We shall produce a solution to a differential equation in Maxima and then translate it to a JavaScript function that can plotted. Parameters in the solution will be given special overrides to map them to something else.

[[jsxgraph]]
/* The parser is not small so it is not loaded by default. */
import * as stack_mp_lite from '[[cors src="stackmplite.min.js"/]]';
/**
 *  First our Maxima syntax expression: 
 *   "%e^-x*(%k1*sin(sqrt(5)*x)+%k2*cos(sqrt(5)*x))" 
 */
let maxima_syntax = "{#rhs(ode2(diff(f(x),x,2)+2*diff(f(x),x)+6*f(x)=0,f(x),x))#}";

/**
 * The default translation to JS already knows how to deal with 'sin',
 * 'cos', 'sqrt' and '%e'. But what to do with '%k1' and '%k2'? We will
 * first create something to target and then define a translation.
 */
let board = JXG.JSXGraph.initBoard(divid, {boundingbox: [-10, 10, 10, -10], axis: true});

let c1 = board.create('slider', [[-9,-8],[-4,-8], [-10,1,10]], {suffixLabel: 'c_1 = ', point1: {frozen: true},
    point2: {frozen: true}})
let c2 = board.create('slider', [[-9,-9],[-4,-9], [-10,1,10]], {suffixLabel: 'c_2 = ', point1: {frozen: true},
    point2: {frozen: true}})

/* Translated code can ignore 'x' but those two map something else. */
let translation_options = {
    variables : {
        "%k1" : "c1.Value()",
        "%k2" : "c2.Value()",
        "x" : "x"
    }
};

/* Now assuming we are running with '.' as our decimal separator... */
let parsed = stack_mp_lite.parse_decimal_dot(maxima_syntax);

/**
 * Then turn that to JS string like this:
 *  "Math.pow(Math.E,- x) * (c1.Value() * Math.sin(Math.sqrt(5) * x) + c2.Value() * Math.cos(Math.sqrt(5) * x))"
 */
let translated = parsed.toJS(translation_options);

/* Now we have string with JavaScript code, lets turn it to a function. */
let f = (x) => eval(translated);

board.create('functiongraph', [f]);

/**
 * Tech note... 
 * If you do not need to reference things like those sliders and your
 * function is pure you can get more performance by defining: 
 *  let f = new Function("x", "return " + translated); 
 */
[[/jsxgraph]]

More about translation

Note that the parser result will contain four translation functions:

  1. The toString will produce a Maxima syntax output matching the original with some whitespace changes. You can tune it by giving the function an option array. The options currently accepted are: {"list separator": ",", "decimal separator": "."} Both accept any string as the value.
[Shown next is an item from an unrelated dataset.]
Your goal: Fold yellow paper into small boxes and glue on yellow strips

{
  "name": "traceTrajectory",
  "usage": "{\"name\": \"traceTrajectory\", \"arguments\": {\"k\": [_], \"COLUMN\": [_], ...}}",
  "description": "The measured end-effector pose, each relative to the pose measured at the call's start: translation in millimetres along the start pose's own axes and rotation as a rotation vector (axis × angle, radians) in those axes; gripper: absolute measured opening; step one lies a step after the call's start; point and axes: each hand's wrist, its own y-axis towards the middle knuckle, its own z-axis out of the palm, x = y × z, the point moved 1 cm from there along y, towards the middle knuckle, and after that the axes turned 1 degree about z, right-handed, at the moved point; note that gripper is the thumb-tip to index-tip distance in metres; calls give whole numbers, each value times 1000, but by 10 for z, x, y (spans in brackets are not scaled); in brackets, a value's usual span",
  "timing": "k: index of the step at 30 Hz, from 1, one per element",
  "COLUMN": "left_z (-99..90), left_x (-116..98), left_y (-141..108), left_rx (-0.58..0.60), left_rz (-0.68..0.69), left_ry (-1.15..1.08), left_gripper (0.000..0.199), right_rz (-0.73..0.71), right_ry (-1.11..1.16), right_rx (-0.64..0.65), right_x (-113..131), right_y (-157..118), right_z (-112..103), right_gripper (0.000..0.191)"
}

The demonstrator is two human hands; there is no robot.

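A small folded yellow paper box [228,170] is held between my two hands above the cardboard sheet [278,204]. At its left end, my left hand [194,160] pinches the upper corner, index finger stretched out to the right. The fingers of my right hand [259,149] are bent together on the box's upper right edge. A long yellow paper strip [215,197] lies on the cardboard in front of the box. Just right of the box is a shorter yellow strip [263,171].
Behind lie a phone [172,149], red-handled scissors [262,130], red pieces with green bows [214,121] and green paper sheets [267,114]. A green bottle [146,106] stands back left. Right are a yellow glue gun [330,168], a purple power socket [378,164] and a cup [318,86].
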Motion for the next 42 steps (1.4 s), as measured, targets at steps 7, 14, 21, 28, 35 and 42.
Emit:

  2. The translate function can be made to transform subtrees of the parsed result as one wishes. The function takes that same set of options and additional dictionaries for function, operator and variable mappings. Those mappings may simply map an identifier to another like: "cos" -> "Math.cos" Or they may define a function to do the mapping. Se the source of the toJS-function for samples of such mappings.

    The translate function will complain to the console should it see something that has no defined translation, you may use this to identify when have forgotten some variables or even functions.

    You may also redefine the whole translate-function for certain types of objects in the parse tree. For example, sets don't really have a default translation, but you might provide one:

 stack_mp_lite.MPSet.prototype.translate = function(opt) {
   return '{' + this.items.map((x)=>x.translate(opt)).join(',') + '}';
 };

  1. The toJS function takes your options list and fills in various JavaScript math-library functions and mappings to constant values before calling translate.

  2. The toJessieCode function takes your options and fills in various JSXGraph math-library functions and mappings to constant values before calling toJS.